__TO DO__
Where a line holds the word "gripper", copy that line from the data below.

__COLLECTED MATERIAL__
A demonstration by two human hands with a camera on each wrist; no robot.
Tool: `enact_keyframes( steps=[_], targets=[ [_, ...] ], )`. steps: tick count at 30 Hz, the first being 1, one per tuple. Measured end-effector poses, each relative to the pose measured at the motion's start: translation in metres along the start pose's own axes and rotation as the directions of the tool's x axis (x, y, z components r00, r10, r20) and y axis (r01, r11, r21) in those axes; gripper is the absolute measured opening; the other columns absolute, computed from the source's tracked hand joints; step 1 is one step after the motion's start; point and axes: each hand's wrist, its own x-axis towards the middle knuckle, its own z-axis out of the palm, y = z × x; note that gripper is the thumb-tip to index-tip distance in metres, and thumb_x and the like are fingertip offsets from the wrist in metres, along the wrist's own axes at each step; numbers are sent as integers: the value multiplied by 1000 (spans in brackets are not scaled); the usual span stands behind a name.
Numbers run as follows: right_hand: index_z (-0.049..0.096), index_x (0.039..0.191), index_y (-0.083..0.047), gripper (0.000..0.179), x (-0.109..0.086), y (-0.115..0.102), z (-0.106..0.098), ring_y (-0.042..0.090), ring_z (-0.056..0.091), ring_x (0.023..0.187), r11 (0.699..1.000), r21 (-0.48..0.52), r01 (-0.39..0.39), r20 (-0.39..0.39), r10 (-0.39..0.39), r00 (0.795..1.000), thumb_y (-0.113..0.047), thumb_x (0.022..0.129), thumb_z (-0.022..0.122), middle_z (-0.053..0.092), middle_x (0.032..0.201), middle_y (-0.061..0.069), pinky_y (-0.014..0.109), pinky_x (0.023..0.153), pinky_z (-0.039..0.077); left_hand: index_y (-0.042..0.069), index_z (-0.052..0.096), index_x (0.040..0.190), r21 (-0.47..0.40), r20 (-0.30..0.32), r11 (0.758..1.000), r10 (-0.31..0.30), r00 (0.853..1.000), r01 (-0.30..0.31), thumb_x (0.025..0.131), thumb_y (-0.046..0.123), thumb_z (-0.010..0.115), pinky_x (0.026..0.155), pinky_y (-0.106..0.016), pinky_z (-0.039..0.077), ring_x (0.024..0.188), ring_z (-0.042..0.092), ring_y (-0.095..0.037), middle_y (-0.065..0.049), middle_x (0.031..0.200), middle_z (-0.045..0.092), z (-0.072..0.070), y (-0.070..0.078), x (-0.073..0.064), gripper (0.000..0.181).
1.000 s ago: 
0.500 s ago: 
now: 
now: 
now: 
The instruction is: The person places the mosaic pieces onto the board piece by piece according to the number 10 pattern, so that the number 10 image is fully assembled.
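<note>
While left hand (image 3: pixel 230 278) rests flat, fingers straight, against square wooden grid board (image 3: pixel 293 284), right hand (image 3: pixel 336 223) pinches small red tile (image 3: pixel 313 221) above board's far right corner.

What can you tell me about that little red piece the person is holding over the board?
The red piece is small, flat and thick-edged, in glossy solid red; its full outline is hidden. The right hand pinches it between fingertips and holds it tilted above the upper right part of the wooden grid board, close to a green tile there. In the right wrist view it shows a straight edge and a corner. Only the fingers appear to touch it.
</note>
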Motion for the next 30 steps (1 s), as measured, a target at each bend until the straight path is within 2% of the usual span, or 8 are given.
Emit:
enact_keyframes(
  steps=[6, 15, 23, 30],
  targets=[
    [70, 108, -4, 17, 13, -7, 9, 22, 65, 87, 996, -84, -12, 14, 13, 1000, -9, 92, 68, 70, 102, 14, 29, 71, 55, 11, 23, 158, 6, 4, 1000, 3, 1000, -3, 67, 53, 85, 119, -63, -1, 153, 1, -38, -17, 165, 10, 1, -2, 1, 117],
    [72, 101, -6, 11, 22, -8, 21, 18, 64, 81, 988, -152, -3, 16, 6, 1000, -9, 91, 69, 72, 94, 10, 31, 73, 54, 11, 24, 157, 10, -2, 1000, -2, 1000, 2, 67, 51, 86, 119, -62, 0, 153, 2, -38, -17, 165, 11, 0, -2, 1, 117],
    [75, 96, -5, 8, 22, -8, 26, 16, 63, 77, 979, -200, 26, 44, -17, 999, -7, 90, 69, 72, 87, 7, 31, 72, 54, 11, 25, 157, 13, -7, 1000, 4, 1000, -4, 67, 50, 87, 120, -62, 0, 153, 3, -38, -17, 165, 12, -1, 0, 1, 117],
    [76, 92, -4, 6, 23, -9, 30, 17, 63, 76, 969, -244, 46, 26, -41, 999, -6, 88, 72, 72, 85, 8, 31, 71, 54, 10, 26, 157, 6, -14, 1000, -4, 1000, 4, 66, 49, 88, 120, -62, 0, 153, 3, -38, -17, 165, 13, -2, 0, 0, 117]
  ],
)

__RESULT OF THE TASK__
Tool: `enact_keyframes( steps=[_], targets=[ [_, ...] ], )`. steps: tick count at 30 Hz, the first being 1, one per tuple. Measured end-effector poses, each relative to the pose measured at the motion's start: translation in metres along the start pose's own axes and rotation as the directions of the tool's x axis (x, y, z components r00, r10, r20) and y axis (r01, r11, r21) in those axes; gripper is the absolute measured opening; the other columns absolute, computed from the source's tracked hand joints; step 1 is one step after the motion's start; point and axes: each hand's wrist, its own x-axis towards the middle knuckle, its own z-axis out of the palm, y = z × x; note that gripper is the thumb-tip to index-tip distance in metres, and thumb_x and the like are fingertip offsets from the wrist in metres, along the wrist's own axes at each step; numbers are sent as integers: the value multiplied by 1000 (spans in brackets are not scaled); the usual span stands behind a name.
Numbers run as follows: right_hand: index_z (-0.049..0.096), index_x (0.039..0.191), index_y (-0.083..0.047), gripper (0.000..0.179), x (-0.109..0.086), y (-0.115..0.102), z (-0.106..0.098), ring_y (-0.042..0.090), ring_z (-0.056..0.091), ring_x (0.023..0.187), r11 (0.699..1.000), r21 (-0.48..0.52), r01 (-0.39..0.39), r20 (-0.39..0.39), r10 (-0.39..0.39), r00 (0.795..1.000), thumb_y (-0.113..0.047), thumb_x (0.022..0.129), thumb_z (-0.022..0.122), middle_z (-0.053..0.092), middle_x (0.032..0.201), middle_y (-0.061..0.069), pinky_y (-0.014..0.109), pinky_x (0.023..0.153), pinky_z (-0.039..0.077); left_hand: index_y (-0.042..0.069), index_z (-0.052..0.096), index_x (0.040..0.190), r21 (-0.47..0.40), r20 (-0.30..0.32), r11 (0.758..1.000), r10 (-0.31..0.30), r00 (0.853..1.000), r01 (-0.30..0.31), thumb_x (0.025..0.131), thumb_y (-0.046..0.123), thumb_z (-0.010..0.115), pinky_x (0.026..0.155), pinky_y (-0.106..0.016), pinky_z (-0.039..0.077), ring_x (0.024..0.188), ring_z (-0.042..0.092), ring_y (-0.095..0.037), middle_y (-0.065..0.049), middle_x (0.031..0.200), middle_z (-0.045..0.092), z (-0.072..0.070), y (-0.070..0.078), x (-0.073..0.064), gripper (0.000..0.181).

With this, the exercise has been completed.